By ELIZABETH DE ARMAS
For my latest assignment in News Reporting and the Internet, I picked a candidate for local office and checked his background through a list of online resources and databases. At first I thought to myself, “This is easy and fun,” but easy was the last thing it was.
For the candidates who aren’t being heavily followed by the media or are doctors, lawyers, and public figures – finding information is quick and easy … if you know where to look.
But, checking the background of a law enforcement officer is virtually impossible.
There are two words to describe it: Good luck.
When I found out the my local candidate was involved in law enforcement, I nearly cringed.
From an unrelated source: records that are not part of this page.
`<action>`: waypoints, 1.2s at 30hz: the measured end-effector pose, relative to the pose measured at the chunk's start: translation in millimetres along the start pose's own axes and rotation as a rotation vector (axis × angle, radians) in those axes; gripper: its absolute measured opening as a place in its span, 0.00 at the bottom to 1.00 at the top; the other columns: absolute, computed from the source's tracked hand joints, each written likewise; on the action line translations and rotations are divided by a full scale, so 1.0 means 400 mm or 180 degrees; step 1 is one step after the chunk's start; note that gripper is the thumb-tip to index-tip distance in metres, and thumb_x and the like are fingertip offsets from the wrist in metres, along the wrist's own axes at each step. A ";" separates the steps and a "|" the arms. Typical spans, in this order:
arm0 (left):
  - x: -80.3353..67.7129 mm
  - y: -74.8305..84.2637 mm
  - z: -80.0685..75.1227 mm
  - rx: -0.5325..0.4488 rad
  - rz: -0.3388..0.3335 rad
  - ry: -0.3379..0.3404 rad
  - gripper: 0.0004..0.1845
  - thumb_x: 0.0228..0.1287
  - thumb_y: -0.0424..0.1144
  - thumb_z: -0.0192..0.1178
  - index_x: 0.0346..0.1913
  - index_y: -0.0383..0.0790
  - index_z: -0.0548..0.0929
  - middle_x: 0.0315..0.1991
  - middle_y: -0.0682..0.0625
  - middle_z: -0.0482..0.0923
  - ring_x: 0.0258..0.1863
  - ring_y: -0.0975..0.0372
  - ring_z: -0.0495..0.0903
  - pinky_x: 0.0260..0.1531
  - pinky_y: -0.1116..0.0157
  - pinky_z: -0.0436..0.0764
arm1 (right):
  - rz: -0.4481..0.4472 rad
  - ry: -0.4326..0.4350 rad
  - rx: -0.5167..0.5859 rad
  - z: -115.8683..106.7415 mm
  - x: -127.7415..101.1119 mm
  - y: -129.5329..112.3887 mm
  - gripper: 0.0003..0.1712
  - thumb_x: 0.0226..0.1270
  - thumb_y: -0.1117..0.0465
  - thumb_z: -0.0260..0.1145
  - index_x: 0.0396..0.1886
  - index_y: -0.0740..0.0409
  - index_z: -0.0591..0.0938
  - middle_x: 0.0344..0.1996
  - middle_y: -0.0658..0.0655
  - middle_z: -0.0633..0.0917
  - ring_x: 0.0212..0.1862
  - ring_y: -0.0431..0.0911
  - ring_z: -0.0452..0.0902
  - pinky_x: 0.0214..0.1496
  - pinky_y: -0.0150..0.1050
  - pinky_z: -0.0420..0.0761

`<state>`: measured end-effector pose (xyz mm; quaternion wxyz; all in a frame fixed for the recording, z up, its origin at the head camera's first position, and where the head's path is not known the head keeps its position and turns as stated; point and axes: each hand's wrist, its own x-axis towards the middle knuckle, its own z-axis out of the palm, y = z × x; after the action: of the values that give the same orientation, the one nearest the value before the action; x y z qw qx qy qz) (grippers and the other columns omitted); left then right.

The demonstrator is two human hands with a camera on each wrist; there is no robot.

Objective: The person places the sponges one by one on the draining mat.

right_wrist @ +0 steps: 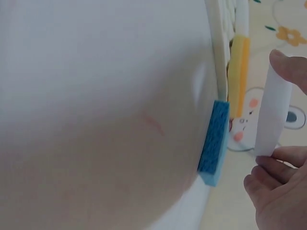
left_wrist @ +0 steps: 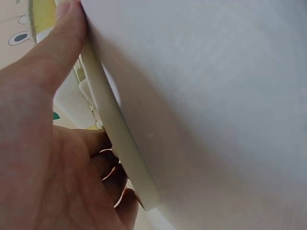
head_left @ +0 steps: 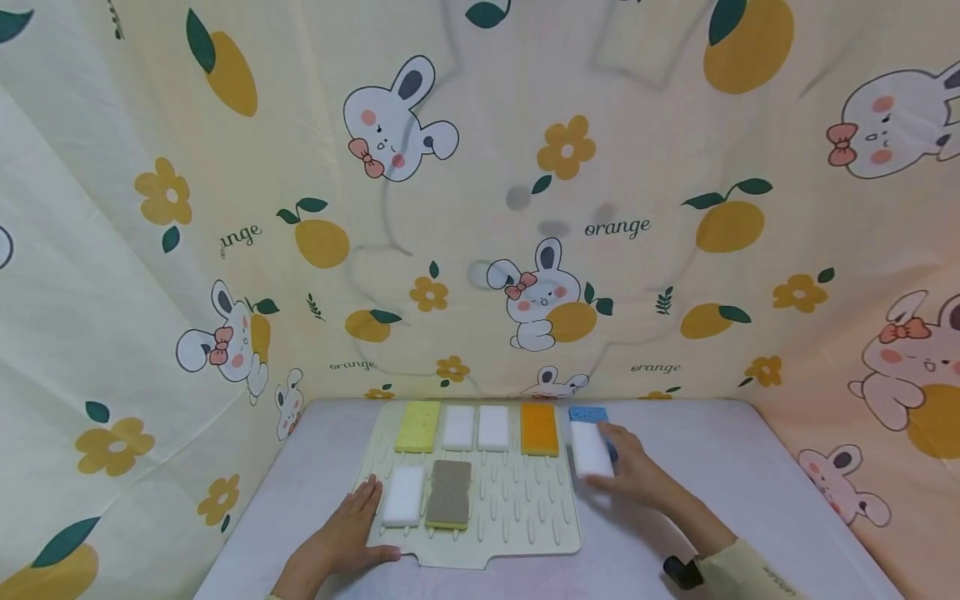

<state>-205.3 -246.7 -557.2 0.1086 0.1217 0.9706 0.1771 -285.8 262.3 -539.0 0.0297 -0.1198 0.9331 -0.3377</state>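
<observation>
Head view. The right hand point(head_left: 637, 473) holds a white sponge block point(head_left: 591, 450), fingers and thumb closed on its sides, just off the right edge of the cream ridged mat point(head_left: 525, 508). Directly beyond the held block lies a blue sponge point(head_left: 588, 414) on the table point(head_left: 750, 483); whether the two touch cannot be told. To the left of this grip, along the mat's far row, lie an orange sponge point(head_left: 539, 429), two white blocks point(head_left: 492, 427) point(head_left: 458, 427) and a yellow sponge point(head_left: 418, 427). The left hand point(head_left: 341, 537) lies flat on the near left corner of the mat, fingers straight, thumb along the near edge. Just right of its fingertips lie another white block point(head_left: 403, 496) and a grey-topped scouring sponge point(head_left: 449, 493), side by side in the near row.

Left wrist view. The left hand point(left_wrist: 43, 158) is seen close against the mat's edge point(left_wrist: 120, 143). One extended finger point(left_wrist: 62, 43) lies along the mat's upper side; the other fingers lie at its rim. Nothing is enclosed in the hand. The table surface point(left_wrist: 216, 96) fills the frame beyond the mat.

Right wrist view. The white sponge block point(right_wrist: 272, 115) stands pinched between the thumb tip above and the fingers point(right_wrist: 276, 163) below. Beside the grip, apart from the held block in this view, the blue sponge point(right_wrist: 214, 143) rests on the table, with the orange sponge point(right_wrist: 238, 72) past it on the mat.
</observation>
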 end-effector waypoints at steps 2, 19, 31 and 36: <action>0.001 0.000 0.000 0.0012 -0.0012 -0.0003 0.66 0.58 0.68 0.75 0.82 0.22 0.57 0.85 0.29 0.50 0.85 0.40 0.50 0.83 0.41 0.54 | -0.0058 -0.0010 -0.0001 0.004 -0.005 -0.008 0.69 0.59 0.39 0.83 0.86 0.67 0.55 0.81 0.76 0.57 0.79 0.74 0.56 0.77 0.76 0.62; 0.008 -0.008 0.009 0.0076 0.0005 0.0025 0.66 0.57 0.69 0.75 0.81 0.22 0.58 0.84 0.28 0.51 0.85 0.39 0.51 0.83 0.41 0.55 | -0.0171 -0.0011 0.0156 0.054 -0.028 -0.073 0.68 0.58 0.41 0.85 0.86 0.63 0.58 0.82 0.76 0.56 0.81 0.76 0.52 0.75 0.79 0.62; 0.004 -0.002 0.004 0.0042 0.0015 0.0031 0.66 0.58 0.68 0.75 0.81 0.21 0.58 0.84 0.28 0.51 0.85 0.39 0.51 0.83 0.41 0.55 | -0.0161 -0.0056 0.0214 0.100 -0.038 -0.111 0.70 0.54 0.42 0.87 0.87 0.62 0.58 0.82 0.75 0.58 0.81 0.75 0.52 0.75 0.78 0.64; 0.007 -0.004 0.005 0.0057 -0.0012 0.0011 0.66 0.57 0.68 0.75 0.81 0.22 0.58 0.84 0.29 0.51 0.85 0.40 0.51 0.83 0.42 0.55 | -0.0293 -0.0045 0.0206 0.116 -0.038 -0.120 0.69 0.54 0.43 0.87 0.86 0.66 0.58 0.81 0.76 0.59 0.80 0.75 0.54 0.75 0.77 0.64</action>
<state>-207.8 -246.9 -560.1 0.1062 0.1206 0.9725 0.1685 -254.9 201.4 -544.6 0.0246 -0.1640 0.9150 -0.3678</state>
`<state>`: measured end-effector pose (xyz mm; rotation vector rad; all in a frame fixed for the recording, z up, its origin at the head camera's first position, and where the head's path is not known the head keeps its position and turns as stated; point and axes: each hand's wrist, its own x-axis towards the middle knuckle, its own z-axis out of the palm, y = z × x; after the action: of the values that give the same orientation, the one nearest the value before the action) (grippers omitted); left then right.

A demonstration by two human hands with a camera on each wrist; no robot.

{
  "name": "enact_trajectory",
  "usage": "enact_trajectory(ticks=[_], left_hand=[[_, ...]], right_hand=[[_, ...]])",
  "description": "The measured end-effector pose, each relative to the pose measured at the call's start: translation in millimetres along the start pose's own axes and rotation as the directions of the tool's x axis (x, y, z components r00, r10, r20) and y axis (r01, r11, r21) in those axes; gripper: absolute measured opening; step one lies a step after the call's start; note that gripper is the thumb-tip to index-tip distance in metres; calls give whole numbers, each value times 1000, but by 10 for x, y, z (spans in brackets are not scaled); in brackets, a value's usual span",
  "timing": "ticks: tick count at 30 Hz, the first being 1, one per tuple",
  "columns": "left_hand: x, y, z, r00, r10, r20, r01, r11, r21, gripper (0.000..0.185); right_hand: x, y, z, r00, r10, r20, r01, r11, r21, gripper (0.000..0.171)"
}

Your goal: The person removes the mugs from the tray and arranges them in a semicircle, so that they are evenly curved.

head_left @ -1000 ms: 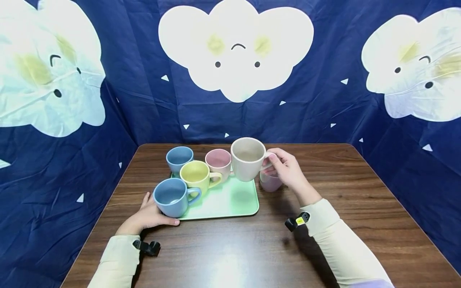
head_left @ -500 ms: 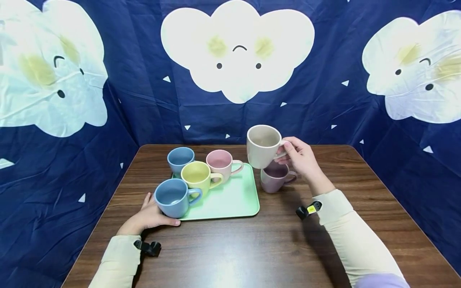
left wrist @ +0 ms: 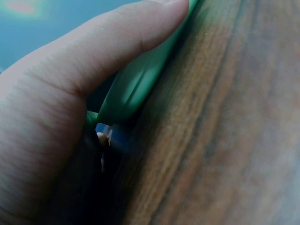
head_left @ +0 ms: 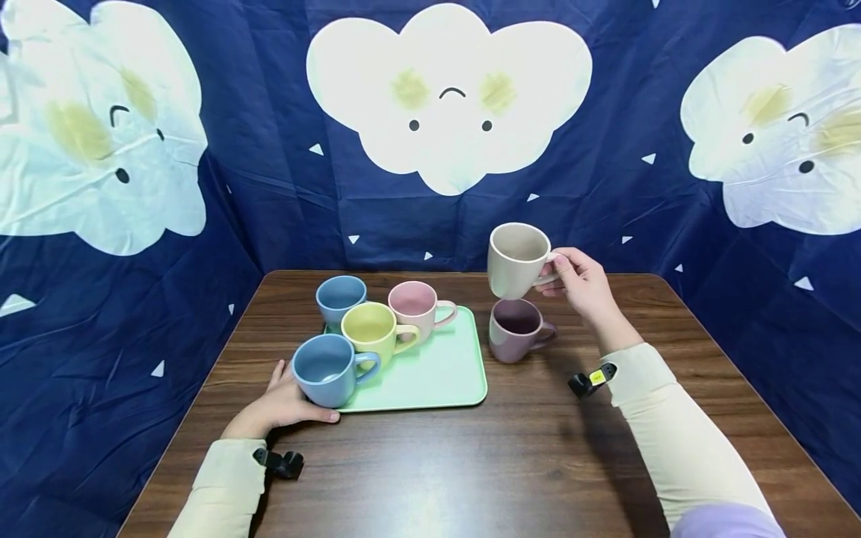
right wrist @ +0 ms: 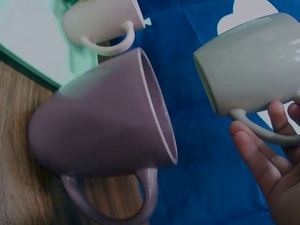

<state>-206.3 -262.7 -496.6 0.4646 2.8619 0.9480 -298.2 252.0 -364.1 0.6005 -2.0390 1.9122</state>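
Observation:
My right hand (head_left: 561, 270) pinches the handle of a beige mug (head_left: 516, 258) and holds it in the air, just above a purple mug (head_left: 514, 329) that stands on the table right of a green tray (head_left: 437, 377). In the right wrist view, the fingers (right wrist: 272, 159) curl round the handle of the beige mug (right wrist: 253, 65), with the purple mug (right wrist: 103, 122) below. My left hand (head_left: 296, 400) rests against the tray's front-left corner, beside a blue mug (head_left: 326, 366). Its thumb (left wrist: 93, 61) lies along the tray's rim (left wrist: 136, 84).
On the tray also stand a yellow mug (head_left: 368, 329), a pink mug (head_left: 413, 305) and a second blue mug (head_left: 339, 295) at the back. The wooden table (head_left: 471, 463) is walled on three sides by a dark blue cloth (head_left: 619, 194) with white clouds.
My right hand has carried the beige mug up and to the right, from over the tray's back edge to above the purple mug. The left hand has stayed put.

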Motion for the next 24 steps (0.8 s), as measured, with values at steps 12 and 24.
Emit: enact_trajectory(ticks=[12, 24], left_hand=[[-14, -12, 3, 1000, -2, -6, 2, 1000, 1, 125], [-8, -28, 6, 1000, -7, -5, 7, 1000, 7, 123]], right_hand=[[64, 150, -175, 996, 70, -59, -67, 996, 53, 16], [30, 374, -306, 989, 102, -102, -100, 994, 33, 16]])
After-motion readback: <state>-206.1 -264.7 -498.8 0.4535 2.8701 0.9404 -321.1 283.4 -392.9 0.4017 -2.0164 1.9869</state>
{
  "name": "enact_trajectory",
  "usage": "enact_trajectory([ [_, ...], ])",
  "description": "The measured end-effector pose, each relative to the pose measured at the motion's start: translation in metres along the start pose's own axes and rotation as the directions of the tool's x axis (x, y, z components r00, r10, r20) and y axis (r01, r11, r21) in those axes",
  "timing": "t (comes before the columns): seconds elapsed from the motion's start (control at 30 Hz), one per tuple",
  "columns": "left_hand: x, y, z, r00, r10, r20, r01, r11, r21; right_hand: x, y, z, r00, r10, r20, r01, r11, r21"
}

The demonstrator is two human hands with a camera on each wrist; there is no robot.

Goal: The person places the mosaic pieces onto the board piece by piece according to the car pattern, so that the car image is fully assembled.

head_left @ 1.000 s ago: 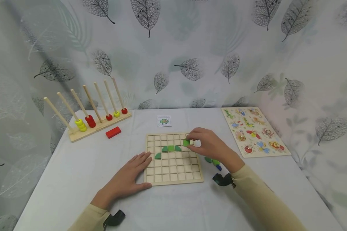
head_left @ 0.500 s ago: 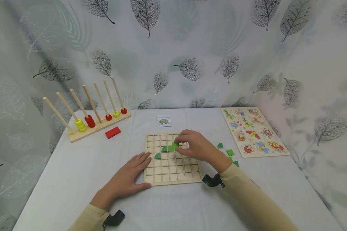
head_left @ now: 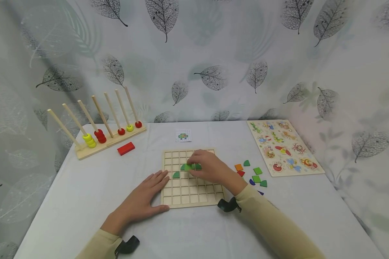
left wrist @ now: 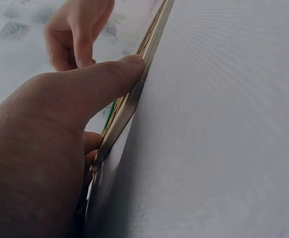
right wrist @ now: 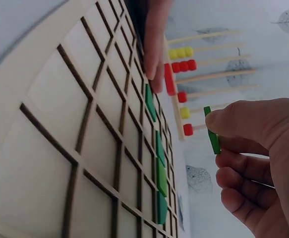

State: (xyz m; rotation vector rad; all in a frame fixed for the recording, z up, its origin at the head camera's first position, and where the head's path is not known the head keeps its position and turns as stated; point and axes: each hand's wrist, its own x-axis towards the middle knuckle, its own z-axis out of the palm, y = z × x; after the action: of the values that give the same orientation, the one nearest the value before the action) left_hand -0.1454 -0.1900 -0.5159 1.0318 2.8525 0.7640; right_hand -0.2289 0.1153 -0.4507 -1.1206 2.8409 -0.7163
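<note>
A wooden grid board lies on the white table in front of me. Its cells hold a short row of green pieces and a green quarter piece. My right hand hovers over that row and pinches a small green tile between thumb and fingers, just above the board. My left hand lies flat on the board's left side. Its thumb presses the board's front edge.
Several loose coloured pieces lie right of the board. An animal peg puzzle sits at the far right. A wooden ring abacus and a red block stand at the back left. A small picture card lies behind the board.
My right hand has carried the green tile leftward from the board's upper right to above the green row, uncovering the loose pieces on the right. The left hand has stayed put.
</note>
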Motion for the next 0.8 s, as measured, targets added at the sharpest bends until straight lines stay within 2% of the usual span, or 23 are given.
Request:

And he isn’t just some rookie police officer, he is a former Florida Highway Patrol state trooper, Officer of the Month, Officer of the Year, police detective, and now, part of the General Investigations Unit.
After finding these details out, that was almost the end of my search.
Law enforcement officials are the exception to the infamous rule: You can find anything in public records.
In order to keep themselves and their loved ones out of harm’s way, their privacy is protected by not leaving any sort of digital print.
If it wasn’t for campaign websites and social media outlets such as Facebook and Twitter, I don’t think I would have ever known much about my candidate to begin with. Even online newspapers’ archives didn’t have any personal information.
Although I understand the reasoning behind keeping law enforcement officials personal lives private, this is a challenge for journalists trying to report facts in the public record.
If journalists have no way of getting access to personal information regarding law enforcement officials, then who will?
Once candidates becomes elected and considered legitimate public figures, their secrets and personal information comes pouring out.
And this makes it easier for journalists and the public.
Even if you don’t spoon feed us the facts, put them somewhere where we can find. And, we will.